Le 29 décembre 2024 un Boeing 737 de la compagnie low cost Jeju Air, en provenance de Thaïlande, avait atterri sur le ventre à l'aéroport de Muan (sud-ouest), après une collision avec des oiseaux, avant de se fracasser contre un mur en bout de piste et de prendre feu. Le crash a fait 179 morts. Seuls une hôtesse et un steward ont survécu.
Les révélations d'une simulation
Une simulation effectuée à la demande du gouvernement conclut que tous les passagers auraient vraisemblablement survécu sans le mur, avec seulement des blessures mineures, selon la parlementaire d'opposition Kim Eun-hye, qui en a rendu publiques les conclusions.
Si le mur de l'aéroport de Muan avait été moins solide «l'avion aurait vraisemblablement brisé» cet obstacle, «et l'impact qui en aurait résulté n'aurait pas été suffisamment important pour provoquer des blessures grave», selon le rapport de simulation.
«L'impact subi par l'avion durant sa glissade au sol n'était pas d'une ampleur suffisante pour causer des blessures graves», selon la même source. En l'absence d'obstacle sur la piste, l'appareil «aurait glissé sur environ 770 mètres (0,47 miles) avant de s'arrêter», conclut cette simulation.
Le béton pointé du doigt
La structure en béton, contenant un système d'antenne radio, est utilisée pour aider les avions à se repérer lors des atterrissages. Sa présence avait suscité l'indignation et des protestations de la part des familles des victimes. Selon les recommandations internationales en matière de sécurité aérienne, de telles installations de navigation doivent être constituées de matériaux qui peuvent être brisés.

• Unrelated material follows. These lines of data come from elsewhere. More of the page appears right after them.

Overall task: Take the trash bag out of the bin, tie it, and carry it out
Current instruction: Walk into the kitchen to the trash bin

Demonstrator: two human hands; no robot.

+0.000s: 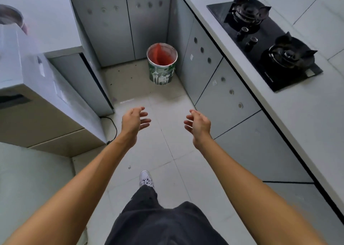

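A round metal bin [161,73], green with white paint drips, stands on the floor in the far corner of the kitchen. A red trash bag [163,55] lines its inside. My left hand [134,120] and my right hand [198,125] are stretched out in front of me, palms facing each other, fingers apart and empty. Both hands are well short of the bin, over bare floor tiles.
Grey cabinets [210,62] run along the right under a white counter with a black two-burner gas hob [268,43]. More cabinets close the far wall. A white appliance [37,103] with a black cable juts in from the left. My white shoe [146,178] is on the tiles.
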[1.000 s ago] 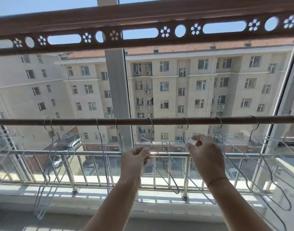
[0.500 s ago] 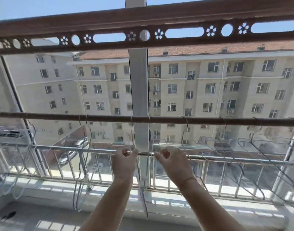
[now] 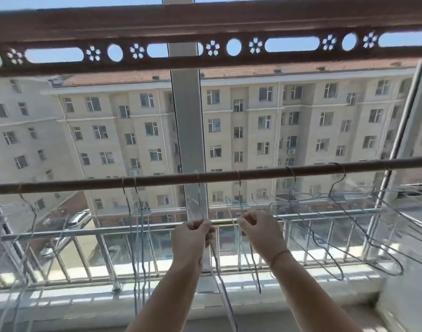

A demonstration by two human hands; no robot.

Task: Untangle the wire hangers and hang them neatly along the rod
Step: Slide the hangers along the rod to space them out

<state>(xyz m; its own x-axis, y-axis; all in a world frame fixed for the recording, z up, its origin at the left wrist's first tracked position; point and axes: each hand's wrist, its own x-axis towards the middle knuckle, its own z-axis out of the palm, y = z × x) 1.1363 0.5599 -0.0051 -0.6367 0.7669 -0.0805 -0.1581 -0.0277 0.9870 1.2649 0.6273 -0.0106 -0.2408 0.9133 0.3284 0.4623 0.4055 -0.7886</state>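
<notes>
Left hand (image 3: pixel 189 238) and right hand (image 3: pixel 261 233) each pinch a wire hanger (image 3: pixel 239 190), centre frame; tugging could unhook either from the rod (image 3: pixel 157 180).

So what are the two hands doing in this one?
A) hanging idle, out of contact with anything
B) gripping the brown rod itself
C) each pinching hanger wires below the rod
C: the left hand and the right hand each pinch hanger wires that hook over the rod above them.
</notes>
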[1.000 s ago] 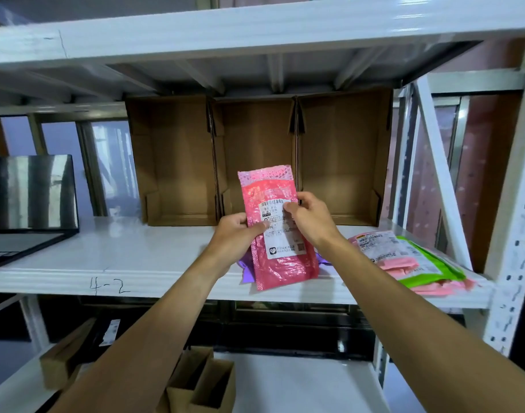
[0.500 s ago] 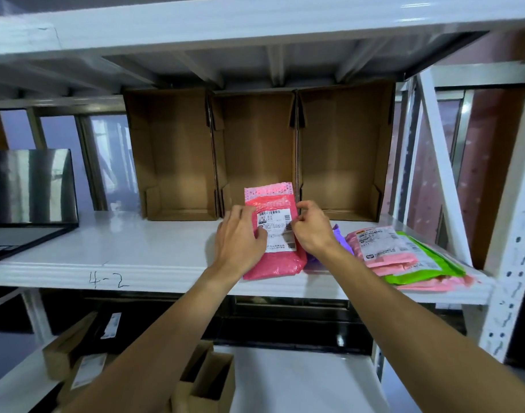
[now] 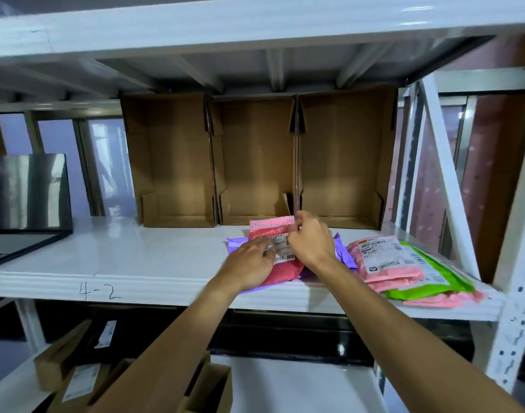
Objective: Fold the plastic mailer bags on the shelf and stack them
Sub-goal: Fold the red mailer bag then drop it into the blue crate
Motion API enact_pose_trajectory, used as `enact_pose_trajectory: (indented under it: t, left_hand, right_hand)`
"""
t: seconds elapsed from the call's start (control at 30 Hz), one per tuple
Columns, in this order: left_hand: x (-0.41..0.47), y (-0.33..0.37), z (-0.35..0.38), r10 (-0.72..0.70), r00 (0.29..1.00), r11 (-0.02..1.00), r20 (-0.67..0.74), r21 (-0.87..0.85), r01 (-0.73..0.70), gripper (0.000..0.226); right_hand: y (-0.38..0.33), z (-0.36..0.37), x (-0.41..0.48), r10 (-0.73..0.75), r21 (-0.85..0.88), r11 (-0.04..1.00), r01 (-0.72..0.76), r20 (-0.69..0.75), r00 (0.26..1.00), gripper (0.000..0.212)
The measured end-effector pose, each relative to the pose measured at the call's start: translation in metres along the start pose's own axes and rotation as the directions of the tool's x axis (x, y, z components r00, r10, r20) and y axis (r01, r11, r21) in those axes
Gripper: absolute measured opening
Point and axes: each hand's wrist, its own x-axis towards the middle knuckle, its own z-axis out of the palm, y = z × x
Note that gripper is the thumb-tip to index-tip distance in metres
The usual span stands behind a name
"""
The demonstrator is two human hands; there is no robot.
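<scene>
Head view, one frame.

The red mailer bag (image 3: 285, 271) lies flat on the white shelf (image 3: 136, 257), towards its near edge and a little right of centre. It sits on top of a purple mailer bag (image 3: 236, 244), whose edges show on both sides of it. Its white label faces up.

My left hand (image 3: 249, 263) rests on the left half of the red bag. The fingers are straight and laid flat across the label, pressing, not gripping.

My right hand (image 3: 310, 242) is at the bag's far right corner. Thumb and fingertips pinch the paler pink flap (image 3: 270, 223) there. I cannot tell whether the flap is lifted clear of the shelf.

Just right of the purple bag is a stack of mailers (image 3: 386, 260): a labelled pink one on top, a green one under it, more pink at the bottom.

Along the far side stand three open cardboard boxes (image 3: 255, 162), side by side, openings towards me. The mark "4-2" (image 3: 100, 292) is handwritten on the shelf's front lip, left of my hands. A dark screen (image 3: 26, 192) stands at the far left.
</scene>
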Motion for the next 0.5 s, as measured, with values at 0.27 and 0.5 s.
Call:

Ce rapport confirme les «soupçons de longue date» des familles, a déclaré à l'AFP Lee Hyo-eun, qui a perdu sa fille de 24 ans dans l'accident. «Depuis longtemps, nous avions la conviction que tout le monde aurait pu survivre, y compris ma fille, s'il n'y avait pas eu de structure en béton au bout de la piste», a-t-elle ajouté.
Cette étude «ne fait qu'alourdir notre chagrin, sachant que ces vies auraient pu être sauvées», a-t-elle confié. En 2025, un rapport final d'enquête avait été annoncé pour juin 2026.
Outre le mur et les oiseaux, une défectuosité du train d'atterrissage avait été évoquée dans les explications du bilan humain.